Obesity’s prevalence continues its dramatic increase worldwide and it is critical to find a way to curb this epidemic. Lifestyle changes are key to reversing obesity, but these changes are challenging for patients to maintain. Nutritionally healthy meals and increased physical activity are the cornerstones of lifestyle modification. Exercise can “flush out” POPs, due to the progressive loss of adipose tissue, the major storage site of POPs [32]. Exercise is not only beneficial for weight loss and improving overall health, but also for reducing the impact of pollutants on the body through the mechanism noted above [32]. Obesity itself is a risk factor for the development of type 2 diabetes (T2D) and the continuing increase in obesity is reflected in the increasing prevalence of T2D.

2. Impact of Pollution on Type 2 Diabetes Mellitus (T2D)

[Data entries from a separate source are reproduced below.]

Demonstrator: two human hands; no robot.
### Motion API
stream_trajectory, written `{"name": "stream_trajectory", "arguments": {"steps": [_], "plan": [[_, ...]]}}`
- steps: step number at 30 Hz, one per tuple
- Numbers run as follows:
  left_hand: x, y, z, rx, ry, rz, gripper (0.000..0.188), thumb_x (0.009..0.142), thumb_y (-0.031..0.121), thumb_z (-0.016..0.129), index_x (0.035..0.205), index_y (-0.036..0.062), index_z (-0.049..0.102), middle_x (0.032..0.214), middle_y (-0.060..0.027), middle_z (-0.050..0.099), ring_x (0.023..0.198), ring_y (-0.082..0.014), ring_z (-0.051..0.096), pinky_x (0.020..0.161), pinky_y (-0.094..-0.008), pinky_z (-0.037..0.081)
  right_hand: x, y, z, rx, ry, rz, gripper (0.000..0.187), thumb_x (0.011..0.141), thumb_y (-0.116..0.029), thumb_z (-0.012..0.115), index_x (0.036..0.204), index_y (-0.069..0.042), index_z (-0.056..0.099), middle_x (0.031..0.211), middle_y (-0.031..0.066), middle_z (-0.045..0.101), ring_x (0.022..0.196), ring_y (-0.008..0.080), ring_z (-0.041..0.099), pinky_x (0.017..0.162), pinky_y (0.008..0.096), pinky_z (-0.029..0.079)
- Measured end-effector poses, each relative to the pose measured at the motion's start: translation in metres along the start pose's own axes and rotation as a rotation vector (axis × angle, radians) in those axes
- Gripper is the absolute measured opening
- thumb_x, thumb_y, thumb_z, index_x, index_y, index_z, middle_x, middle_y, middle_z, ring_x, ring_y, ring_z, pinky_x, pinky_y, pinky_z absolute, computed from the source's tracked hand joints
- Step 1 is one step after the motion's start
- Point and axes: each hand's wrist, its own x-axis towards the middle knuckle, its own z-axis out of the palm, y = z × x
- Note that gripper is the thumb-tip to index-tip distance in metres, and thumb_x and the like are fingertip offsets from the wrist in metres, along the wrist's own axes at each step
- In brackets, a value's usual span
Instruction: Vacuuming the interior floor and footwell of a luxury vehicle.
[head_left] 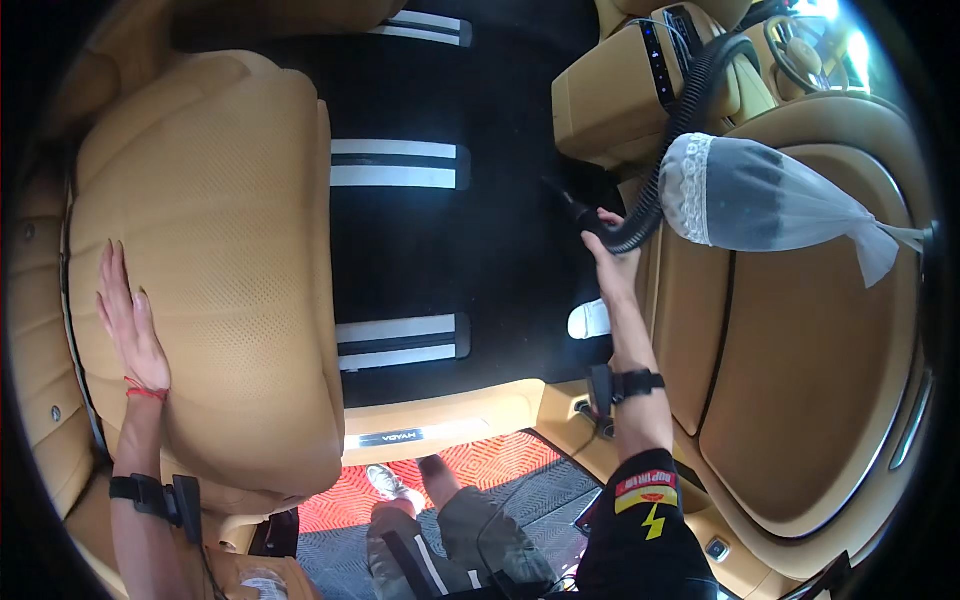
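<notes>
**Entry: vacuum hose and nozzle, car cabin, head view**

Head view, all places given from the tan seat cushion (215, 260) at the left.

- Vacuum hose (665, 150): black, ribbed, running from the right hand up and away toward the centre console (610, 100), well to the right of the cushion. It is curving freely, so it is likely soft along its length and light, though it may tug back when stretched. The ribs are offering grip.
- Nozzle (570, 205): the dark rigid tip is pointing down toward the black floor carpet (480, 250), just right of the cushion. It looks stiff and is probably the best part to steer with; the sensible hold is where the hose meets the tip, which is where it is being held.
- Right hand (612, 255): it is closing around that junction, fingers wrapped on the hose.
- Left hand (130, 320): it is lying flat and open on the cushion's left edge, fingers spread, gripping nothing. The two hands are well apart.
- White mesh bag (760, 195): with lace trim, it is lying on the second tan seat (800, 400), far right of the cushion.
- Door sill (430, 425) and red patterned mat (480, 465): these are sitting below the cushion's lower right corner.
</notes>
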Motion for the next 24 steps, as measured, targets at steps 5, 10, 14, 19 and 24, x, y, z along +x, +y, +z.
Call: {"name": "stream_trajectory", "arguments": {"steps": [5, 10, 14, 19, 24], "plan": [[0.005, 0.004, 0.003, -0.021, 0.005, 0.025, 0.066, 0.101, 0.050, 0.022, 0.156, 0.0135, 0.025, 0.163, -0.0079, 0.022, 0.151, -0.0244, 0.016, 0.120, -0.0505, 0.000, 0.014, 0.000, -0.040, 0.175, 0.127, 0.170, 0.034, 0.082, -0.006, 0.075, 0.114, -0.009, 0.062, 0.116, 0.0042, 0.061, 0.111, 0.0159, 0.058, 0.098, 0.0298, 0.044], [0.003, -0.002, 0.007, -0.030, -0.007, 0.021, 0.066, 0.101, 0.049, 0.021, 0.156, 0.0126, 0.024, 0.163, -0.0078, 0.022, 0.151, -0.0247, 0.016, 0.120, -0.0500, 0.001, 0.016, 0.005, -0.011, -0.089, 0.219, 0.039, 0.032, 0.079, -0.009, 0.078, 0.108, -0.003, 0.064, 0.105, 0.0046, 0.063, 0.100, 0.0155, 0.060, 0.092, 0.0305, 0.045], [0.002, -0.007, 0.004, -0.043, -0.008, 0.041, 0.066, 0.102, 0.048, 0.020, 0.156, 0.0119, 0.024, 0.163, -0.0074, 0.022, 0.151, -0.0249, 0.016, 0.121, -0.0496, 0.001, 0.016, -0.008, -0.025, -0.226, 0.161, -0.092, 0.033, 0.080, -0.010, 0.077, 0.110, -0.001, 0.065, 0.104, 0.0069, 0.067, 0.097, 0.0178, 0.063, 0.089, 0.0324, 0.048], [0.004, -0.009, 0.000, -0.070, -0.002, 0.070, 0.065, 0.103, 0.047, 0.020, 0.156, 0.0108, 0.024, 0.162, -0.0078, 0.025, 0.151, -0.0249, 0.018, 0.121, -0.0470, 0.005, 0.056, 0.009, -0.027, -0.342, 0.201, -0.272, 0.039, 0.081, -0.009, 0.075, 0.115, 0.003, 0.061, 0.099, 0.0156, 0.069, 0.094, 0.0276, 0.066, 0.087, 0.0353, 0.049], [0.005, -0.014, 0.005, -0.118, 0.019, 0.091, 0.065, 0.103, 0.045, 0.021, 0.156, 0.0080, 0.025, 0.161, -0.0101, 0.027, 0.150, -0.0252, 0.020, 0.121, -0.0438, 0.009, 0.103, 0.057, -0.023, -0.553, 0.312, -0.150, 0.026, 0.079, -0.010, 0.080, 0.101, -0.004, 0.066, 0.089, 0.0040, 0.068, 0.084, 0.0174, 0.063, 0.080, 0.0328, 0.050]]}}
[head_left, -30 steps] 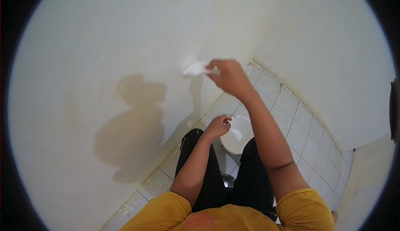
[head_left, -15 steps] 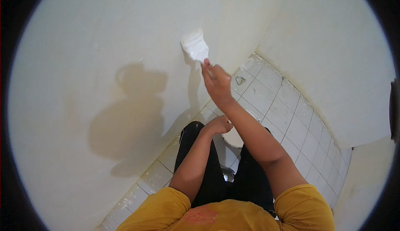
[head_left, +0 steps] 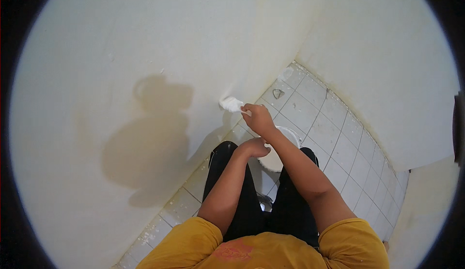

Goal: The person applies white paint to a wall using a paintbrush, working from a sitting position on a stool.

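My right hand point(head_left: 259, 118) is closed round the handle of a flat paintbrush point(head_left: 231, 104). The brush's head is coated in white paint, and its bristles meet the pale wall point(head_left: 145, 36) low down, close to the floor. Between my knees stands a round white bucket point(head_left: 273, 160) with off-white paint inside. My left hand point(head_left: 255, 148) is at the bucket's left rim, its fingers curled over it and partly hidden behind my right forearm.
White floor tiles point(head_left: 319, 133) with paint spots run along the wall's foot. A second wall point(head_left: 387, 75) rises at the right and meets the first in a far corner. A small dark-edged mark point(head_left: 278, 93) shows on the tiles. My shadow falls on the left wall.
My right hand has drawn the paintbrush down the wall toward the floor, and the brush head has turned to point left. My left hand stays by the bucket.
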`<state>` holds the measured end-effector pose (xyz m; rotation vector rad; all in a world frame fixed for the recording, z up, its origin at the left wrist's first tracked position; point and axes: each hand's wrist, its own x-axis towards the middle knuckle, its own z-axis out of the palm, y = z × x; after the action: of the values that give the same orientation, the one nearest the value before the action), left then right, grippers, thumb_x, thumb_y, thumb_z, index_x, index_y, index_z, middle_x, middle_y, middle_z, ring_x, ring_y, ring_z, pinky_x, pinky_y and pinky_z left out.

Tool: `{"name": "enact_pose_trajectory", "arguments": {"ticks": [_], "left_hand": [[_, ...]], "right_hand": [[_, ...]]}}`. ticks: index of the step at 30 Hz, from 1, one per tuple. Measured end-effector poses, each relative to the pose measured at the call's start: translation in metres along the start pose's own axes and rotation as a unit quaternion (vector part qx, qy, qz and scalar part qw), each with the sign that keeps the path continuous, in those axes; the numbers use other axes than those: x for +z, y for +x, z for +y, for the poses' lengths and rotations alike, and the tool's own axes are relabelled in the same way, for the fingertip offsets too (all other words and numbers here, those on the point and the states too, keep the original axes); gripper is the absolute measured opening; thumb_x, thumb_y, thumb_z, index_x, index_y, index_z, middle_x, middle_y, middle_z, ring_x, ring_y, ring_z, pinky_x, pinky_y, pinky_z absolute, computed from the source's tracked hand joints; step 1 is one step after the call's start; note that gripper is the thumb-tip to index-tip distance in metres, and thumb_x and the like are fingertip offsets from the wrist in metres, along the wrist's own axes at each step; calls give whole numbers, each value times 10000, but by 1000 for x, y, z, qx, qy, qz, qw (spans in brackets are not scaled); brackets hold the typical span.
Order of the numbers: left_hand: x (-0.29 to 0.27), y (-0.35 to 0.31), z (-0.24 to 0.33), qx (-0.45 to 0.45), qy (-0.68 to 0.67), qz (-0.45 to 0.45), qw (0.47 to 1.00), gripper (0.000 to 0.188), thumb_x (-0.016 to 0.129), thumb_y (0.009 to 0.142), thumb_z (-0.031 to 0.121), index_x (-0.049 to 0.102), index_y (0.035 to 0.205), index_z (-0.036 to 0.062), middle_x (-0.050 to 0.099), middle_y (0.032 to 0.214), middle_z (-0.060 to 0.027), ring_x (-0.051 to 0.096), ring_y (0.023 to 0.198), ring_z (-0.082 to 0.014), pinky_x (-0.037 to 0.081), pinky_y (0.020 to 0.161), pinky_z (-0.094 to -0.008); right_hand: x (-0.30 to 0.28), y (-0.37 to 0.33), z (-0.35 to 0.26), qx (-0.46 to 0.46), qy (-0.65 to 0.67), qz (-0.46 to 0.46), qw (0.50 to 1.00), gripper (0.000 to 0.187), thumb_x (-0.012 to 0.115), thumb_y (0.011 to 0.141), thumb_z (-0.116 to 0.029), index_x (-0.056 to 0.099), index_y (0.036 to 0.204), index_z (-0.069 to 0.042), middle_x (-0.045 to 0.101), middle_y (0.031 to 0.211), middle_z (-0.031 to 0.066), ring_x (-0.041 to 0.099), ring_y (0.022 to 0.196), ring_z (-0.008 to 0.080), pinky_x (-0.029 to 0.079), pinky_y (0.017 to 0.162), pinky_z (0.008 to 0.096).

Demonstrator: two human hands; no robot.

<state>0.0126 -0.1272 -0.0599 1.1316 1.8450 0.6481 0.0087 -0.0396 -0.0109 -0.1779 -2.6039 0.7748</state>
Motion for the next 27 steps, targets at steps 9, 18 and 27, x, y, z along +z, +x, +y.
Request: {"name": "enact_pose_trajectory", "arguments": {"ticks": [9,18,27], "left_hand": [[-4,-11,-19,-20,-4,18,1000,530,565,881,304,502,1316,8,641,1126,-201,636,985,-314,483,877,-389],[-7,-8,-2,-32,-19,19,999,529,582,881,305,508,1312,7,630,1163,-193,615,1043,-293,471,902,-373],[3,15,-29,63,-41,70,995,524,546,879,351,534,1312,57,539,1328,-198,519,1214,-352,401,1030,-388]], "right_hand": [[-94,81,-102,-76,4,82,994,238,708,697,-72,711,934,-54,673,797,169,629,721,338,502,679,388],[-122,79,-147,-90,188,293,933,89,675,829,-48,688,901,4,666,765,204,633,559,245,486,575,278],[-29,15,-120,-19,111,120,986,62,648,860,-56,628,868,3,624,760,239,611,678,408,490,576,350]]}}
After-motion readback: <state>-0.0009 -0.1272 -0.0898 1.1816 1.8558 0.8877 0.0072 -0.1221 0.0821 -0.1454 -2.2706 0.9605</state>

2.1. The Development of Type 2 Diabetes Mellitus

Characteristics of T2D are hyperglycemia, increased peripheral insulin resistance and increased lipid oxidation. Chronic hyperglycemia is due to an inability of the body to consistently break down the glucose required to keep up with energy requirements because of peripheral insulin resistance. Peripheral insulin resistance results in a consequent reduction in the uptake of glucose by insulin-dependent glucose transporters (GLUT4), resulting in an increase in circulating glucose, and subsequent lipid oxidation due to impaired glucose intake [33].
While a variety of research indicates a direct link between pollutants and the onset of diabetes in human populations, several studies have deduced the association of pollutants with risk factors such as hyperglycemia, peripheral insulin resistance, hepatotoxicity and metabolic disruption, that are frequent forerunners of T2D.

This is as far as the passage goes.